Nel suo intervento, la Presidente di Coldiretti Toscana, Letizia Cesani, ha ribadito come i due progetti rappresentino una risposta concreta alle criticità del mondo agricolo: "Il metodo scientifico guiderà entrambe le iniziative. Vogliamo dimostrare che la tutela dell’ambiente e il recupero della redditività agricola non sono obiettivi in contrasto, ma possono rafforzarsi a vicenda attraverso modelli di gestione efficaci, sostenibili e replicabili".
La relazione tecnica introduttiva di Simone Capriotti, responsabile tecnico di Federcaccia Toscana-UCT, ha posto l’accento sul valore delle competenze dei cacciatori: conoscenza profonda del territorio, capacità operative, formazione continua e disponibilità a collaborare con il mondo scientifico. Elementi fondamentali per rendere efficaci progetti complessi di monitoraggio faunistico e ambientale e per garantire dati affidabili a supporto delle decisioni pubbliche.
Di particolare rilievo la relazione del professor Marco Apollonio (Università di Sassari), che ha illustrato le sfide chiave del monitoraggio del lupo, evidenziando come il coinvolgimento dei cacciatori rappresenti un valore aggiunto decisivo grazie alla conoscenza capillare del territorio, alla capacità di raccolta dati sul campo e al supporto alle tecniche di fototrappolaggio, wolf howling e analisi genetiche. Un contributo fondamentale per la localizzazione puntuale dei branchi, superando approcci basati su stime astratte e fornendo alle istituzioni dati aggiornati e affidabili.
Ai lavori hanno preso parte anche rappresentanti della Regione Toscana. Il sottosegretario alla Presidenza Bernard Dika e la vicepresidente Stefania Saccardi hanno evidenziato l’importanza di iniziative fondate su dati scientifici, innovazione e collaborazione tra soggetti del territorio, sottolineando il valore dei progetti presentati come strumenti utili alla pianificazione e alle future politiche
regionali in ambito faunistico e ambientale.
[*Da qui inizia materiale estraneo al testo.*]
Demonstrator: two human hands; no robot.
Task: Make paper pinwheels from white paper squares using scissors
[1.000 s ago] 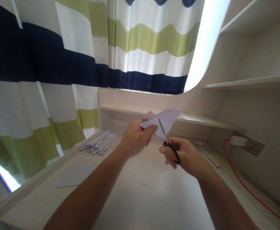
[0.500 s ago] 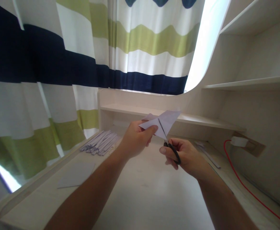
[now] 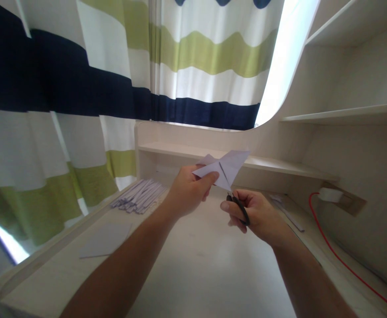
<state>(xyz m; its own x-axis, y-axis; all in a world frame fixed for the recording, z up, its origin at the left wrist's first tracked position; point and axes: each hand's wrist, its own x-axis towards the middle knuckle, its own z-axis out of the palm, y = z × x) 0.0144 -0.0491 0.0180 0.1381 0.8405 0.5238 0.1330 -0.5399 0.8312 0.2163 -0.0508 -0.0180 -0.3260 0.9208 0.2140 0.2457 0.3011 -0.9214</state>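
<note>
My left hand [image 3: 193,185] pinches a folded piece of white paper [image 3: 235,162] between thumb and fingers, above the desk. My right hand [image 3: 246,210] grips a pair of scissors [image 3: 241,211] by the black handles. The blades reach up into the paper; one dark blade lies across its face and the other is mostly hidden behind it. On the desk at the left is a pile of narrow white paper strips [image 3: 140,196], and nearer me lies a flat sheet of white paper [image 3: 105,240].
The white desk [image 3: 200,274] has a low shelf [image 3: 180,150] along its back and a raised left edge. A white plug [image 3: 330,195] with a red cable [image 3: 342,261] sits at the right wall. Another paper strip [image 3: 289,215] lies at the right. Striped curtains [image 3: 209,84] hang behind.
Both hands stay nearly in place. The paper has shifted very slightly against the scissors, and the whole view has moved a little.
</note>
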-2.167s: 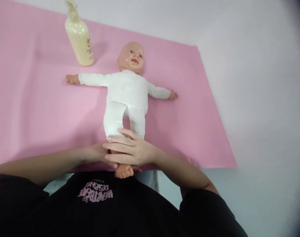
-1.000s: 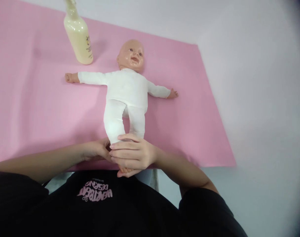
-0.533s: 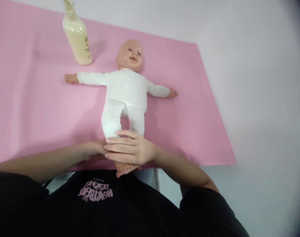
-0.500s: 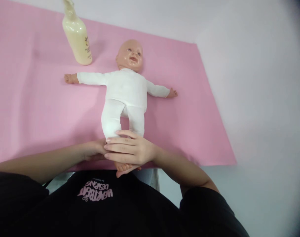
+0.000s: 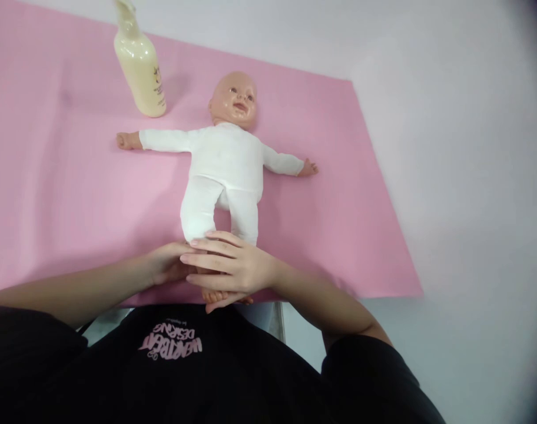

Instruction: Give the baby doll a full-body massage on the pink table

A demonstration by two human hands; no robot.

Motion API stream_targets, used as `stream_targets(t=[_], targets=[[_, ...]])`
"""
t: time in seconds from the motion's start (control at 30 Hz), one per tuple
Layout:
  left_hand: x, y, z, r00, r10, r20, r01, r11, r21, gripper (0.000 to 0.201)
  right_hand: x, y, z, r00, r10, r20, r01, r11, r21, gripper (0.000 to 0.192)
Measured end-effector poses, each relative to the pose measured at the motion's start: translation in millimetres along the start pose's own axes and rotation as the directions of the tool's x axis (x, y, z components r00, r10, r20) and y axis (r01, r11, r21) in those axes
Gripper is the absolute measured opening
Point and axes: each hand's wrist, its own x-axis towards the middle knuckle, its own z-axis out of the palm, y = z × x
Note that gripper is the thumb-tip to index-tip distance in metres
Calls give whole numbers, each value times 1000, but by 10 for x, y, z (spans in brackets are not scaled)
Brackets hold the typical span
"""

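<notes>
A baby doll [image 5: 226, 156] in a white suit lies on its back with arms spread and feet towards me. My right hand [image 5: 242, 265] lies across its lower leg on the left of the view. The fingers are slightly parted and curve over the leg, with the thumb below near the bare foot [image 5: 214, 295]. From the left, my left hand [image 5: 171, 263] cups the same lower leg, its fingertips hidden behind the leg and my right hand. The doll's other foot is mostly covered by my right hand.
A pink mat [image 5: 330, 235] lies under the doll, its near edge close to my body. A pale yellow pump bottle [image 5: 142, 76] stands beyond the doll's outstretched arm at the upper left. White surface [image 5: 463, 176] borders the mat on the right.
My right hand has shifted slightly up and left over the leg, and its fingers have spread a little. My left hand has moved slightly up. The doll's body stays nearly still.
</notes>
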Motion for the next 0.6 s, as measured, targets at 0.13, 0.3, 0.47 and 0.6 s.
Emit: stream_targets(t=[0.13,0.3,0.47,0.6], targets=[[-14,33,15,998,-43,45,47,995,-85,47,-28,25,12,1000,-21,-12,21,999,30,63],[-11,19,-2,1000,-17,22,20,992,-127,43,-66,75,-14,998,-46,-43,48,998,37,70],[-2,35,9,1000,-9,10,11,989,-145,38,-71,79,-5,1000,-22,7,22,999,32,68],[-11,52,12,1000,-23,10,25,987,-160,32,-60,68,17,999,0,54,1,1000,-17,61]])
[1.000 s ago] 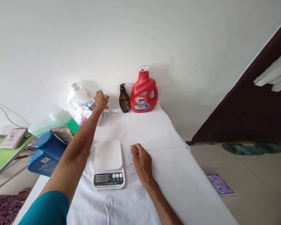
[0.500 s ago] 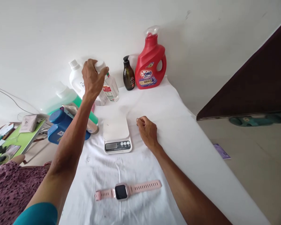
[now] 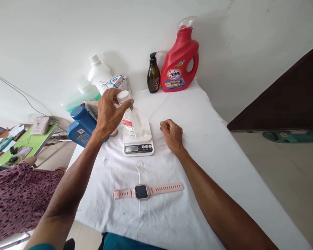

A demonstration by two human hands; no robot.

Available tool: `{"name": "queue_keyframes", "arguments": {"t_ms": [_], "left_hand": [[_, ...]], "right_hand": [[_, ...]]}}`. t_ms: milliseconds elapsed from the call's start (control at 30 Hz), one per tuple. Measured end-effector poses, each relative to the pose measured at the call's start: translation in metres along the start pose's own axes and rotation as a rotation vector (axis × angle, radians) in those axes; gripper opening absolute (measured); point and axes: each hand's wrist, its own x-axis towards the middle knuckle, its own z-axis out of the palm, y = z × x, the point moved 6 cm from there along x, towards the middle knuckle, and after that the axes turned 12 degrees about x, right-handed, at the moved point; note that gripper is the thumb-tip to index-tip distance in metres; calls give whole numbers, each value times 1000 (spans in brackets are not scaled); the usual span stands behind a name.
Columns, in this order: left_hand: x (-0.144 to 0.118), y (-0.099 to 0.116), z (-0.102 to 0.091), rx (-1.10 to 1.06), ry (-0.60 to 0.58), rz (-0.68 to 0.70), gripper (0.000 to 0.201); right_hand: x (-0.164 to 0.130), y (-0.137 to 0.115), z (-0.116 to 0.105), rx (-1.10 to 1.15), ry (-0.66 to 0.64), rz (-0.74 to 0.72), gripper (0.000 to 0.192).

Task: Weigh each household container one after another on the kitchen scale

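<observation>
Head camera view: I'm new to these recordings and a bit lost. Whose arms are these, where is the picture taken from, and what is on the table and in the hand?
The camera sits on a person's head and looks forward and down, so the two bare arms are that person's own. The left hand has its grip around the white cap of a small clear bottle, holding it over a kitchen scale; whether it rests on the scale cannot be told. The right hand rests as a loose fist on the white cloth. Nearer lies a pink watch. By the wall stand a red jug, a dark pump bottle and a white bottle.
</observation>
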Motion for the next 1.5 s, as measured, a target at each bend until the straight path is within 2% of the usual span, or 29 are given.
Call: {"name": "queue_keyframes", "arguments": {"t_ms": [133, 333, 500, 567, 633, 733, 800, 933, 1000, 1067, 1267, 1500], "left_hand": [[0, 0, 6, 44, 19, 1, 18], [0, 0, 11, 84, 30, 75, 19], [-9, -9, 6, 47, 77, 83, 33], [-18, -13, 1, 43, 115, 67, 46], [-33, -17, -3, 43, 156, 42, 51], [-67, -30, 1, 6, 170, -26, 31], [-95, -48, 13, -24, 124, -109, 23], [-140, -100, 51, -131, -97, -320, 39], [-152, -122, 68, -196, -193, -403, 42], [-156, -135, 78, -223, -260, -435, 43], [-152, -134, 78, -156, -328, -326, 40], [-152, -132, 77, -138, -349, -307, 38]], "right_hand": [[-1, -2, 0, 20, -3, 8, 29], [-1, -2, -1, 25, -6, 17, 28], [-2, -4, -1, 28, -5, 4, 28], [-2, -5, -1, 31, -6, 7, 28], [-2, -5, -1, 32, -4, 16, 28], [-3, -4, -2, 26, 0, 38, 29], [-3, -4, -2, 21, -7, 48, 29], [-3, -6, -1, 31, -20, 45, 30], [-3, -6, -1, 43, -12, 50, 30], [-3, -5, -1, 48, -1, 59, 29], [-4, -4, -1, 57, 16, 76, 28], [-4, -1, -1, 52, 26, 74, 26]]}}
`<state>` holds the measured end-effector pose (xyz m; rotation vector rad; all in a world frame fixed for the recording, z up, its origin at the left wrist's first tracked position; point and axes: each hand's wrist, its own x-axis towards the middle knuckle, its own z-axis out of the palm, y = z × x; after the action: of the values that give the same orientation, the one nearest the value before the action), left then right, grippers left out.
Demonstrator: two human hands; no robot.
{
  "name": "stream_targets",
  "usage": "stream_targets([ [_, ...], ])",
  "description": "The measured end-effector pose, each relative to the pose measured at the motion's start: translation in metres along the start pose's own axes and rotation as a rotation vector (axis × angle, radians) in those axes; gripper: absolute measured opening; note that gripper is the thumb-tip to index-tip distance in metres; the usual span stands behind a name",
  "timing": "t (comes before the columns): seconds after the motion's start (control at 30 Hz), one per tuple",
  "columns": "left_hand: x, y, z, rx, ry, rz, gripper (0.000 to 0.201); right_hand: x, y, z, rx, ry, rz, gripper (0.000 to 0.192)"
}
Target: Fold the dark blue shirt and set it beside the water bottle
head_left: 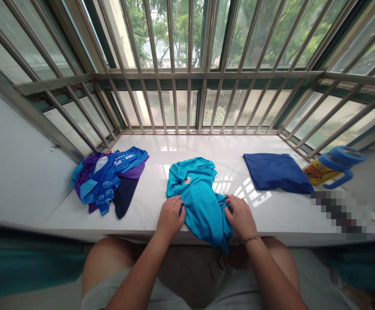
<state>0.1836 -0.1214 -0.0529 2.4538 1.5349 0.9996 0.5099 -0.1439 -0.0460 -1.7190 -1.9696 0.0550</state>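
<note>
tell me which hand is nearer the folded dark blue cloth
Right. The right hand grips the teal shirt just left of the dark blue cloth; the left hand is beyond the shirt, farther away.

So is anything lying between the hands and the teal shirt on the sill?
Nothing visible. The left hand and right hand both rest directly on the teal shirt, gripping its edges. The pile of blue and purple clothes and the folded navy garment lie off to either side.
</note>
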Motion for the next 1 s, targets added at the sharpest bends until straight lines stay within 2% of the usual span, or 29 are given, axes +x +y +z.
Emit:
stream_targets([
  [1.0, 0.0005, 0.0022, -0.0020, 0.013, 0.004, 0.007, 0.015, -0.0009, 0.0026, 0.0031, 0.007, 0.015, -0.006, 0.012],
])
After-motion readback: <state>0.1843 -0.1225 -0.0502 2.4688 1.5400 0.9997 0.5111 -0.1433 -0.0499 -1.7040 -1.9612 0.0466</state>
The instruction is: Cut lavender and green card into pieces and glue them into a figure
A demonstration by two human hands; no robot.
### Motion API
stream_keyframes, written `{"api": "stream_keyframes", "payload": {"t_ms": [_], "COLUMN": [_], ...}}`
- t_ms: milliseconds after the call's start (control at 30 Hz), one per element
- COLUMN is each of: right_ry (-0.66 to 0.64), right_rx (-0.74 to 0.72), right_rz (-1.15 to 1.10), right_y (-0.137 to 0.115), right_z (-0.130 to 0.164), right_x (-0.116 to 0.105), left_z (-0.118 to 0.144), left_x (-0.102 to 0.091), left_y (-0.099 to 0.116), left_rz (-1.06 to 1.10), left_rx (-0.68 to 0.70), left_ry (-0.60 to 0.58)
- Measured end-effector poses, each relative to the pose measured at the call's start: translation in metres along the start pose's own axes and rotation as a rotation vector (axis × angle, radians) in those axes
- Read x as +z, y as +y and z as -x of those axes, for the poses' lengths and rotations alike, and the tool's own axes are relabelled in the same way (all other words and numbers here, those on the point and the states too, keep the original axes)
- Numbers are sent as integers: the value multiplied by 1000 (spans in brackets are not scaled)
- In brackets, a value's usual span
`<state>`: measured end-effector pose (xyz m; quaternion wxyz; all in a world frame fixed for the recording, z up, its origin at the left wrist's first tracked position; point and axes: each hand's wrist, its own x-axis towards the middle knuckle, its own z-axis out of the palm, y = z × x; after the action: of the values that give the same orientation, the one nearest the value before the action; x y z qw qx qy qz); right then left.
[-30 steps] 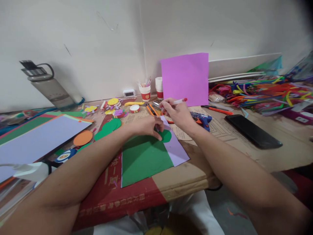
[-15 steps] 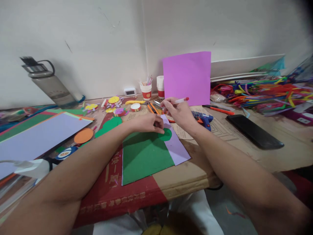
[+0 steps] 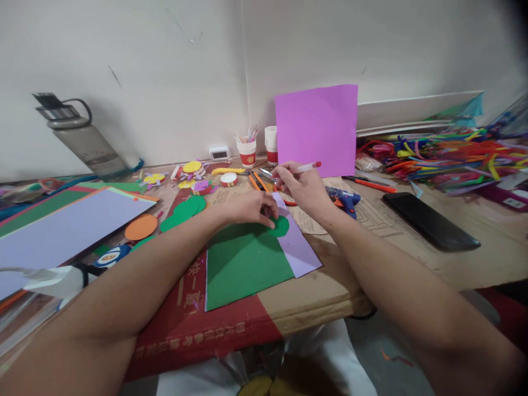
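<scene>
The left hand, fingers half open, touches a small green paper disc at the one o'clock edge of a rectangular dark-green sheet, while the right hand's closed fingers pinch a translucent, red-tipped pen.

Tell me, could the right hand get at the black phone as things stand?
Probably yes: the black phone lies uncovered, with the blue glue gun near the way, though the right hand holds a pen.

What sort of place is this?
Probably a craft corner, though I can't tell whether at home or in a workshop. A green sheet lies in front, with a blue glue gun nearby and bright pipe cleaners heaped at the right.
</scene>
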<state>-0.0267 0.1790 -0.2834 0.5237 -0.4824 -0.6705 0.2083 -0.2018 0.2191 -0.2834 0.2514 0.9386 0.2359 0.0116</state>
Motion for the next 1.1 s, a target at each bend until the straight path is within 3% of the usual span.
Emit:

Lupus Etruriae punta a colmare un vuoto conoscitivo sul lupo in Toscana attraverso videotrappole, wolf howling e analisi genetiche, fornendo una mappatura aggiornata dei branchi a supporto delle future politiche regionali di gestione.

AgroBioMonitor, invece, mira a dimostrare come le buone pratiche agricole possano incrementare la biodiversità faunistica, rendendo questo valore misurabile e certificabile grazie all’uso di intelligenza artificiale, monitoraggio acustico e nuove tecnologie, trasformandolo in una leva di competitività economica per le aziende.

L’iniziativa ha confermato come la caccia moderna, responsabile e formata possa essere parte integrante delle soluzioni, contribuendo alla gestione faunistica, alla conservazione della biodiversità e alla tutela delle produzioni agricole.
Un modello di collaborazione che Federcaccia Toscana-UCT intende portare avanti con convinzione, come riferimento anche per altre realtà regionali.